WORK INSTRUCTIONS — Only certain lines below are wanted: those starting at the line containing "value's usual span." and ending at the line containing "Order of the", both included, each retyped exactly.

PROVIDED RECORDS —
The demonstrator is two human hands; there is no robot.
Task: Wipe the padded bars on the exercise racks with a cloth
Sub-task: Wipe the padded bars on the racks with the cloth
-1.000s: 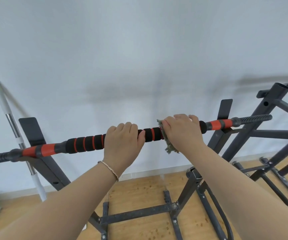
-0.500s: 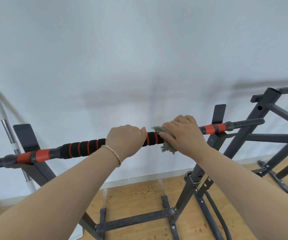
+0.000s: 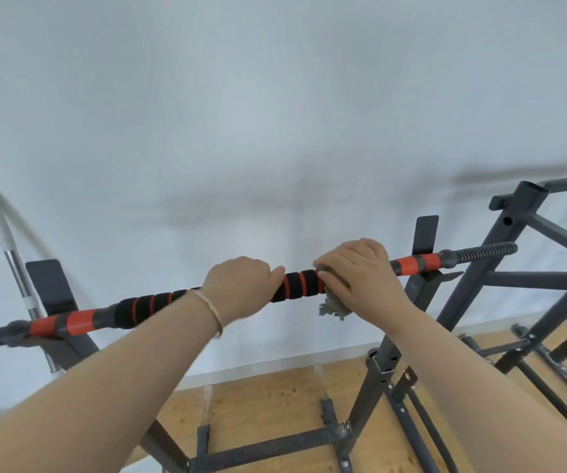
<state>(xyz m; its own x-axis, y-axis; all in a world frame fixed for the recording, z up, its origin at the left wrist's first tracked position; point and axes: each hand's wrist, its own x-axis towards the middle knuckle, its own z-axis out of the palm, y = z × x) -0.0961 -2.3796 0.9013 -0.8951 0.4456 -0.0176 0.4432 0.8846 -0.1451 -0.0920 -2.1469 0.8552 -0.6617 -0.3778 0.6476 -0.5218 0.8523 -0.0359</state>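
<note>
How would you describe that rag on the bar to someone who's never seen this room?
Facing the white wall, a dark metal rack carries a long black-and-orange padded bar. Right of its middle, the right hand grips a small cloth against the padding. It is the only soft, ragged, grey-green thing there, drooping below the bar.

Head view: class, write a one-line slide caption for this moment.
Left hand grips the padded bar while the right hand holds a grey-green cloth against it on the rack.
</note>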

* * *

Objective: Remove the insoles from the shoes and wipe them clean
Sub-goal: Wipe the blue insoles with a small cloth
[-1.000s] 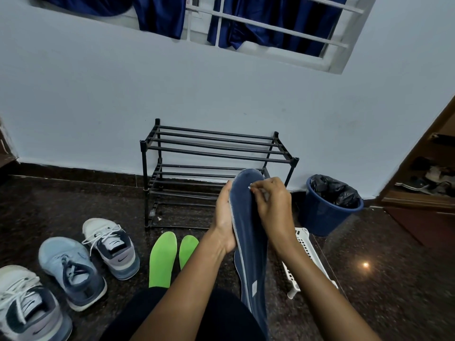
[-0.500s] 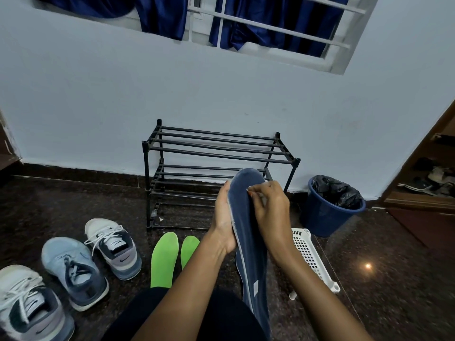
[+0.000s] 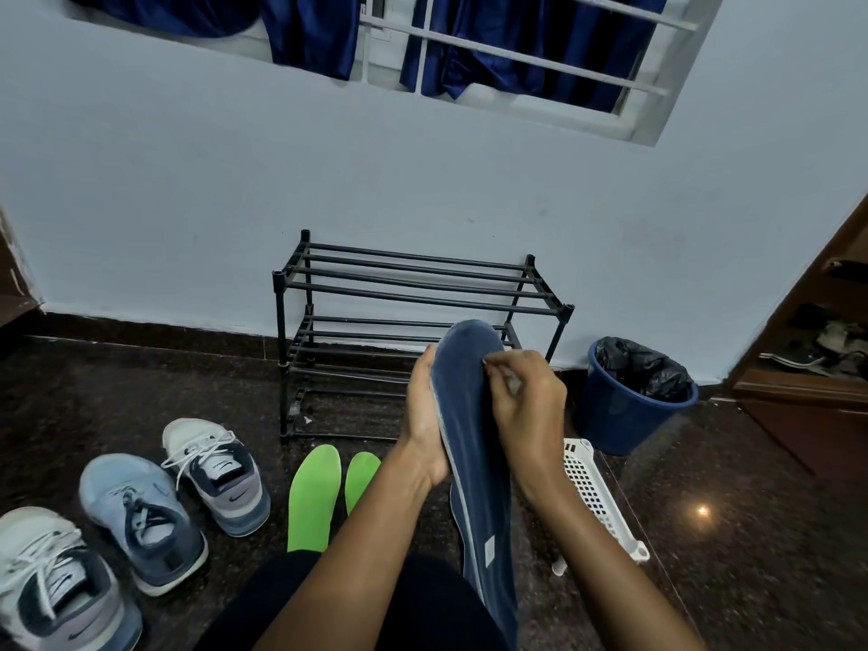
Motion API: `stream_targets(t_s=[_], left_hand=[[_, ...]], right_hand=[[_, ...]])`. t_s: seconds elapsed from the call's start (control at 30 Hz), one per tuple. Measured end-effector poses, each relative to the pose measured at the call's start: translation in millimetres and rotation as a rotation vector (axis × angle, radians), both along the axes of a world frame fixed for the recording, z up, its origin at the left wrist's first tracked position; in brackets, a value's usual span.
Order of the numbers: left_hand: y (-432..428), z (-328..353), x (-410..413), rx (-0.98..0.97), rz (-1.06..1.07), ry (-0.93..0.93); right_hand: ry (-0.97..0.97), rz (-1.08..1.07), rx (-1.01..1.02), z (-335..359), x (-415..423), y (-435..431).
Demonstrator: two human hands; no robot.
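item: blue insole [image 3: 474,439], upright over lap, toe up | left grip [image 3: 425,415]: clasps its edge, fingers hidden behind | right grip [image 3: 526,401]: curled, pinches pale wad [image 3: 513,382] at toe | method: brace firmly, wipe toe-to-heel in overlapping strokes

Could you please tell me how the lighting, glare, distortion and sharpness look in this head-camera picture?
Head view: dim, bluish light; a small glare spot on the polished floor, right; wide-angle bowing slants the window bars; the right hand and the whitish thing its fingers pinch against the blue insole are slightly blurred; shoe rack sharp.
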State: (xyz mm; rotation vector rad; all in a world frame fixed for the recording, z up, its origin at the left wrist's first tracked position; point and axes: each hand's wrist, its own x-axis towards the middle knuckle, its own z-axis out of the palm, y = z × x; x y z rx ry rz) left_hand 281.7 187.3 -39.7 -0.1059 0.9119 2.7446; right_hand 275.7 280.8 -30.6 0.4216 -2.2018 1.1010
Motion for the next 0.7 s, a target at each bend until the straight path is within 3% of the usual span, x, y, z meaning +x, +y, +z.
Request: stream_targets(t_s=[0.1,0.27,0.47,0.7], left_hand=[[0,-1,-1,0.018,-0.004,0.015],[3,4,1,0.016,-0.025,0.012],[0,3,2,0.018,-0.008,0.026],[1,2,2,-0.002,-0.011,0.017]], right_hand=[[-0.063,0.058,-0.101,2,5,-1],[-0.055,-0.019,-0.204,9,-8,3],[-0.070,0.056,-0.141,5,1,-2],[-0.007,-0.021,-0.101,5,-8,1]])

EXPECTED OUTPUT —
Motion API: `stream_targets(t_s=[_], left_hand=[[_, ...]], right_hand=[[_, ...]])`. t_s: seconds elapsed from the call's start (control at 30 Hz), one per tuple. Measured end-effector poses, each relative to the pose measured at the call's start: translation in millimetres and rotation as a rotation vector (axis × angle, radians), both along the axes of a world frame fixed for the recording, z up, its origin at the left wrist's first tracked position; in brackets, a value's usual span.
Order of the numbers: left_hand: y (-432..428), z (-328..353), x (-410..413), rx (-0.98..0.97), rz (-1.06..1.07), ry (-0.93..0.93); right_hand: ry (-0.97..0.97), rz (-1.08..1.07), rx (-1.01..1.02), z (-335..359), x (-415..423), y (-435..431).

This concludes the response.